Le 7 juillet 2026, l’archidiocèse de Bobo-Dioulasso a organisé une conférence de presse. L’objectif était de clarifier le litige foncier avec Rasmane Zoungrana, promoteur de l’hôtel Tounouma City. Me Fako Bruno Ouattara, avocat du comité des terrains, a exposé les faits.

Me Ouattara a précisé que l’Église n’avait pas cherché un procès. « Nous n’avons jamais voulu faire de procès. Mais lorsqu’on vous traîne devant les tribunaux, vous êtes obligés de vous défendre », a-t-il déclaré. L’archidiocèse possède un titre foncier numéro 738, établi en 1958. Ce document couvre l’emprise du terrain litigieux.

Selon l’avocat, le terrain a servi à la paroisse de Tounouma et à des activités pastorales. Des catéchistes ont reçu des autorisations verbales d’occupation. Ces permissions ne constituaient pas des cessions de propriété. Un catéchiste aurait ainsi occupé une parcelle. Après son décès, son fils a revendiqué la propriété. La paroisse lui a demandé de quitter les lieux.

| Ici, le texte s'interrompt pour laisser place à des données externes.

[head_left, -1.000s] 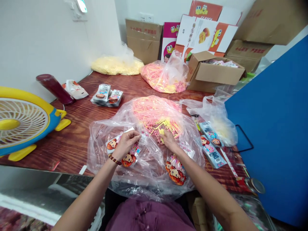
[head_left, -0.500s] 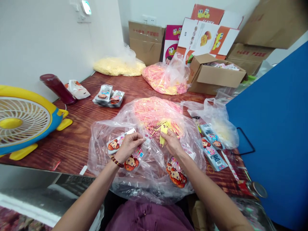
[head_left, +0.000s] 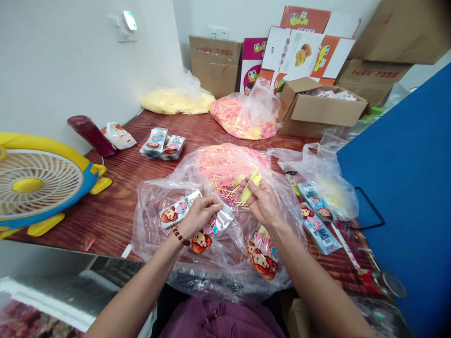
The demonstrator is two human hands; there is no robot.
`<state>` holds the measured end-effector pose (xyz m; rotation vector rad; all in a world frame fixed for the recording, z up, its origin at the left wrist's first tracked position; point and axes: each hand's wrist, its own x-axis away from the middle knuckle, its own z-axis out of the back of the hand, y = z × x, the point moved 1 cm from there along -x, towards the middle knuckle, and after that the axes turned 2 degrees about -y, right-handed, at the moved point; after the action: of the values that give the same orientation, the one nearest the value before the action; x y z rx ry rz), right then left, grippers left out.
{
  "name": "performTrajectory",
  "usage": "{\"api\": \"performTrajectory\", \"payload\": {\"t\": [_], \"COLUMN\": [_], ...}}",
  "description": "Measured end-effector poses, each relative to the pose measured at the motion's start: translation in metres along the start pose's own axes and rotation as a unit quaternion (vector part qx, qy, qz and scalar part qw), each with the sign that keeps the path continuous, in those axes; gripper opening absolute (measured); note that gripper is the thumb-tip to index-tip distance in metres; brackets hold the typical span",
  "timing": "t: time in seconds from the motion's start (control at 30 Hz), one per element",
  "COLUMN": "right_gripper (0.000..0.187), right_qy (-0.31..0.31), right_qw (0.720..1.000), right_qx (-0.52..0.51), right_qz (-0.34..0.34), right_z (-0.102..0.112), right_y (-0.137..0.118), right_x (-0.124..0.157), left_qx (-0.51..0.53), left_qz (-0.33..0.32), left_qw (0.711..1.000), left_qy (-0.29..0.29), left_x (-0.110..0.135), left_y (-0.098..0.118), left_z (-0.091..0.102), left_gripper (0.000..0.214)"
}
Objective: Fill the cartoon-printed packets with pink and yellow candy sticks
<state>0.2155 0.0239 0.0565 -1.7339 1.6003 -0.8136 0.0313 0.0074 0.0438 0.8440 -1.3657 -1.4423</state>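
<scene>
Your right hand (head_left: 265, 203) grips a yellow stick bunch (head_left: 251, 188), now swung to lean toward one o'clock — gathered, at the loose pile's (head_left: 225, 164) four o'clock. Your left hand (head_left: 200, 216) pinches a packet (head_left: 201, 242), seven o'clock.

I take this for a small packing workshop: clear bags (head_left: 262, 105) of coloured sticks (head_left: 223, 112) and printed pouches (head_left: 172, 213) lie on a wooden counter (head_left: 121, 192), with stacked cardboard boxes (head_left: 373, 75) behind and an open carton (head_left: 324, 111) holding packets (head_left: 334, 95).
</scene>
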Motion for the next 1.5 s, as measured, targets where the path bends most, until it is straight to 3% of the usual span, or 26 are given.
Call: {"api": "performTrajectory", "payload": {"t": [0.1,0.17,0.23,0.33,0.4,0.5,0.63,0.73,0.8,0.9,0.97,1.03,1.17,1.5], "right_gripper": [0.022,0.021,0.018,0.014,0.012,0.010,0.010,0.006,0.009,0.012,0.011,0.010,0.011,0.013], "right_qy": [-0.013,-0.013,-0.020,-0.075,-0.117,-0.152,-0.178,-0.153,-0.105,-0.026,-0.004,-0.005,-0.014,0.007], "right_qw": [0.999,0.991,0.960,0.884,0.848,0.826,0.838,0.858,0.897,0.967,0.987,0.992,0.993,0.992], "right_qx": [0.040,0.127,0.269,0.450,0.507,0.530,0.505,0.484,0.423,0.237,0.122,0.060,0.042,0.046], "right_qz": [0.016,0.037,0.073,0.098,0.098,0.115,0.106,0.081,0.071,0.085,0.101,0.114,0.113,0.117], "right_z": [-0.003,-0.001,0.002,0.007,0.008,0.007,0.010,0.012,0.010,0.000,-0.011,-0.021,-0.034,-0.034], "right_y": [0.000,0.001,0.001,-0.001,-0.001,0.002,0.005,0.000,-0.007,-0.017,-0.021,-0.021,-0.014,-0.019], "right_x": [-0.001,0.000,0.002,0.007,0.009,0.010,0.007,0.005,0.004,0.005,0.007,0.009,0.012,0.011], "left_qx": [0.007,0.016,0.024,0.023,0.011,-0.016,-0.043,-0.038,-0.031,-0.043,-0.056,-0.056,-0.040,-0.019], "left_qz": [0.006,0.004,0.002,0.001,-0.005,-0.018,-0.021,-0.024,-0.038,-0.069,-0.083,-0.088,-0.082,-0.060], "left_qw": [1.000,1.000,1.000,1.000,1.000,0.999,0.997,0.997,0.998,0.996,0.995,0.994,0.995,0.998], "left_qy": [-0.001,0.002,0.003,-0.004,-0.020,-0.041,-0.057,-0.061,-0.049,-0.030,-0.027,-0.037,-0.043,-0.031], "left_x": [0.000,0.000,0.000,-0.001,-0.002,-0.004,-0.004,-0.002,-0.001,0.001,0.002,0.003,0.002,0.001], "left_y": [0.000,-0.001,-0.001,-0.002,-0.001,0.000,0.000,-0.001,-0.002,-0.004,-0.004,-0.003,0.001,0.001], "left_z": [0.000,0.001,0.001,0.002,0.001,-0.003,-0.007,-0.008,-0.008,-0.007,-0.007,-0.008,-0.012,-0.012], "left_gripper": [0.033,0.033,0.031,0.030,0.030,0.031,0.035,0.036,0.033,0.029,0.030,0.031,0.032,0.033]}}
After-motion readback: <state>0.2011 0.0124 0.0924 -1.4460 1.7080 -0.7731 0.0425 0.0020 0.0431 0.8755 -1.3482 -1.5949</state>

L’archidiocèse affirme que des faux permis urbains d’habiter ont été établis pendant les réformes foncières de 1986. Ces documents auraient permis des transactions sur le terrain. Rasmane Zoungrana et d’autres acquéreurs en auraient bénéficié. Dès les premières constructions, la paroisse a demandé l’arrêt des travaux. L’affaire a ensuite pris une voie judiciaire.

Me Ouattara a insisté sur le procès en cours depuis 2012. « M. Zoungrana était assisté d’un avocat tout au long de la procédure », a-t-il affirmé. Il s’appuie sur l’arrêt numéro 02 du 7 janvier 2026 de la Cour administrative d’appel de Ouagadougou. Cet arrêt conclut à l’inexistence juridique des documents adverses.

L’avocat a rappelé les principes du droit foncier burkinabè. Le titre foncier est le document de propriété le plus élevé. Le permis urbain d’habiter est un simple titre de jouissance. Il est impossible de délivrer un PUH sur une parcelle déjà couverte par un titre foncier. Les services du cadastre ont rejeté une demande de mutation le 28 août 2001. Les lots invoqués n’existaient pas dans les plans cadastraux.

Me Ouattara a comparé la situation à « un certificat de grossesse délivré pour un enfant déjà né ». Les documents adverses ne peuvent avoir d’effet juridique face au titre préexistant. Le premier recours judiciaire est venu de Rasmane Zoungrana en 2013. Il a assigné le diocèse pour trouble de jouissance. Le dossier a donné lieu à plus d’une vingtaine de procédures.

L’abbé Sylvestre Sanou, responsable sortant du comité des terrains, a témoigné. Il a demandé l’arrêt des travaux dès les premières constructions. « Je leur ai dit qu’ils construisaient sur un terrain appartenant à l’archidiocèse, puisque nous détenions déjà un titre foncier », a-t-il raconté. Cette intervention a valu à l’abbé des convocations en gendarmerie, à la police et devant les tribunaux. L’archidiocèse a déposé une plainte pour faux et usage de faux. La procédure a été réorientée vers une action civile.

Me Ouattara estime que les déclarations publiques après la décision de justice nuisent à l’autorité judiciaire. Il appelle les parties au dialogue dans le respect du droit.